Your assignment >>
Your answer must hold only the lines below from the line containing "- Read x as" through the line containing "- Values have", each reproduced exactly.
Records for processing below:
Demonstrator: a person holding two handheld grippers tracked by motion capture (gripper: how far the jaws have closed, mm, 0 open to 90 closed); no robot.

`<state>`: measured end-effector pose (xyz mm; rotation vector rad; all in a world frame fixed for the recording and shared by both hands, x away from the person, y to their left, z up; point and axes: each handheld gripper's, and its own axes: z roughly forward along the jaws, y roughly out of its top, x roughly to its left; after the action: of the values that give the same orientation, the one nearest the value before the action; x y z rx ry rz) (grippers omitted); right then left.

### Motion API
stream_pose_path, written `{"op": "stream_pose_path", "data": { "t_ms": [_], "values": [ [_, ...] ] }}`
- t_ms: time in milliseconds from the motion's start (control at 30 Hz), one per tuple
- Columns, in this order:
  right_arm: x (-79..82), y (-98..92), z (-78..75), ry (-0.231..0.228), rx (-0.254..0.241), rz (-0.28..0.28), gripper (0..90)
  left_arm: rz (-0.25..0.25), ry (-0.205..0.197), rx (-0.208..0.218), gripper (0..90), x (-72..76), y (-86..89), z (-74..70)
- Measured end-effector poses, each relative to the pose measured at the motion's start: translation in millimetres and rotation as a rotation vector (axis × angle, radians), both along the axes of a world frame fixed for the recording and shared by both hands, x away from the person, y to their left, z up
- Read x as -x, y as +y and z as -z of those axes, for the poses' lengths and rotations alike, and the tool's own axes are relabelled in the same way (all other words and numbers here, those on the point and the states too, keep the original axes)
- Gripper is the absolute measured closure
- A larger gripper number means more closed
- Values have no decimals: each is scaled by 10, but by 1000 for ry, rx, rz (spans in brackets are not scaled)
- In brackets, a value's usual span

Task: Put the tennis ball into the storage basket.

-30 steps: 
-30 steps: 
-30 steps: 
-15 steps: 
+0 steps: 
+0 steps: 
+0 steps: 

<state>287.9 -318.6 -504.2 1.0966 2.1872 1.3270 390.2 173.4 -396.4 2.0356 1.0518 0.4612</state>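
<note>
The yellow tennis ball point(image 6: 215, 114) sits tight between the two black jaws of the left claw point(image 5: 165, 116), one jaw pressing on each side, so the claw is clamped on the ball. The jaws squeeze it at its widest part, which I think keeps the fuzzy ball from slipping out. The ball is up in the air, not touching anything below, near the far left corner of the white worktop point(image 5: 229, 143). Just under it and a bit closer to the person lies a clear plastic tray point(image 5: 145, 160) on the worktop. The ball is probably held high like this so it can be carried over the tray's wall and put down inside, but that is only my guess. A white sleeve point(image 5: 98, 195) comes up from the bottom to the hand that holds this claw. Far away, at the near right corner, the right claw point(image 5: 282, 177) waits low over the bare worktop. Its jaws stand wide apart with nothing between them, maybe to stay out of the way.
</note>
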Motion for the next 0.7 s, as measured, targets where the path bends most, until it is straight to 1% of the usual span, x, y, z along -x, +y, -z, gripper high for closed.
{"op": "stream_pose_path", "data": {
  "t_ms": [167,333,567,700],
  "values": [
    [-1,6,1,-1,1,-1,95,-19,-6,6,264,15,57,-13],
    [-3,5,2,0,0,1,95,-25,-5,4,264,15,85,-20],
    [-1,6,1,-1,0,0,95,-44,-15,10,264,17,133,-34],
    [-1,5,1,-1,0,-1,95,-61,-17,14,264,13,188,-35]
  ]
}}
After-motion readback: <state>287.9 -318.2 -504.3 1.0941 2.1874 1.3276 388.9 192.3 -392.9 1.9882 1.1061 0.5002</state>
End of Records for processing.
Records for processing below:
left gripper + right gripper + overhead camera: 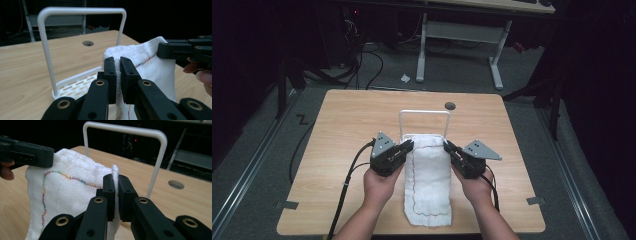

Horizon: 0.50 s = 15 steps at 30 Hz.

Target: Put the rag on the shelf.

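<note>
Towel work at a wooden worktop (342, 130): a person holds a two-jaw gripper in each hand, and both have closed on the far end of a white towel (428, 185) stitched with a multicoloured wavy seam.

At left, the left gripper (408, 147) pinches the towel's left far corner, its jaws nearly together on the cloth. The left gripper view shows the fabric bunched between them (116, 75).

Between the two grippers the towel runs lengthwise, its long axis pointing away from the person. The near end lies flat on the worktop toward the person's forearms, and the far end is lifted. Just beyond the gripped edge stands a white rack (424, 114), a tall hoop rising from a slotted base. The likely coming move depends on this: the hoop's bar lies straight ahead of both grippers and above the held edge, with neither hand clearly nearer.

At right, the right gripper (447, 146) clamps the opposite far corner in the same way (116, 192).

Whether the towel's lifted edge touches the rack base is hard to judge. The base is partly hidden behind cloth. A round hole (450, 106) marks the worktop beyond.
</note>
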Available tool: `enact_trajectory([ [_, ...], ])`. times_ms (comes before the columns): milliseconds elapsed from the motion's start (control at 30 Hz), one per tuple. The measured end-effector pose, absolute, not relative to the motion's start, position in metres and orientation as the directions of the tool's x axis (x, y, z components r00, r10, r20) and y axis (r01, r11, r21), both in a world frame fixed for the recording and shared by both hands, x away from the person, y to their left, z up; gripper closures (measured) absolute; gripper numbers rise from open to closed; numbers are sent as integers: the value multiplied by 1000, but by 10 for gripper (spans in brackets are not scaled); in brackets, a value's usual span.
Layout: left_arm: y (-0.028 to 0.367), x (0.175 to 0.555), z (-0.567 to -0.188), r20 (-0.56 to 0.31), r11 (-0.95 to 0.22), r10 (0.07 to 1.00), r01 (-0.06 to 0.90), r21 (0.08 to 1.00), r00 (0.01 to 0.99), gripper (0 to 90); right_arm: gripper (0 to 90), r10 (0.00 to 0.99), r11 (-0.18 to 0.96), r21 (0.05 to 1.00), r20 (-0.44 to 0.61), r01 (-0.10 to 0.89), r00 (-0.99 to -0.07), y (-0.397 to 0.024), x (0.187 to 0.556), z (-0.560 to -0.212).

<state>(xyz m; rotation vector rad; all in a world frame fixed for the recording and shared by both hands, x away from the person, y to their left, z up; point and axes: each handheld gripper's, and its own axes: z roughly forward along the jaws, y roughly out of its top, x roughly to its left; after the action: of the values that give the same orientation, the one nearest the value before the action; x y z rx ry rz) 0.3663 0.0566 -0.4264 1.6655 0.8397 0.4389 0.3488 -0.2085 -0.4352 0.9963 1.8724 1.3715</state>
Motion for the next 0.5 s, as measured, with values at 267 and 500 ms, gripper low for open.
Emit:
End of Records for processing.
Solution for this problem >>
- Read x as -x, y as +y and z as -z of those axes, for the poses' lengths and rotations alike, and the tool's own axes are relabelled in the same way (all other words and numbers here, those on the point and the states too, keep the original axes)
- Gripper is the absolute measured closure
- A larger gripper number means more closed
- Values have no decimals: each is scaled by 10, but by 1000 for ry, rx, rz (spans in brackets are not scaled)

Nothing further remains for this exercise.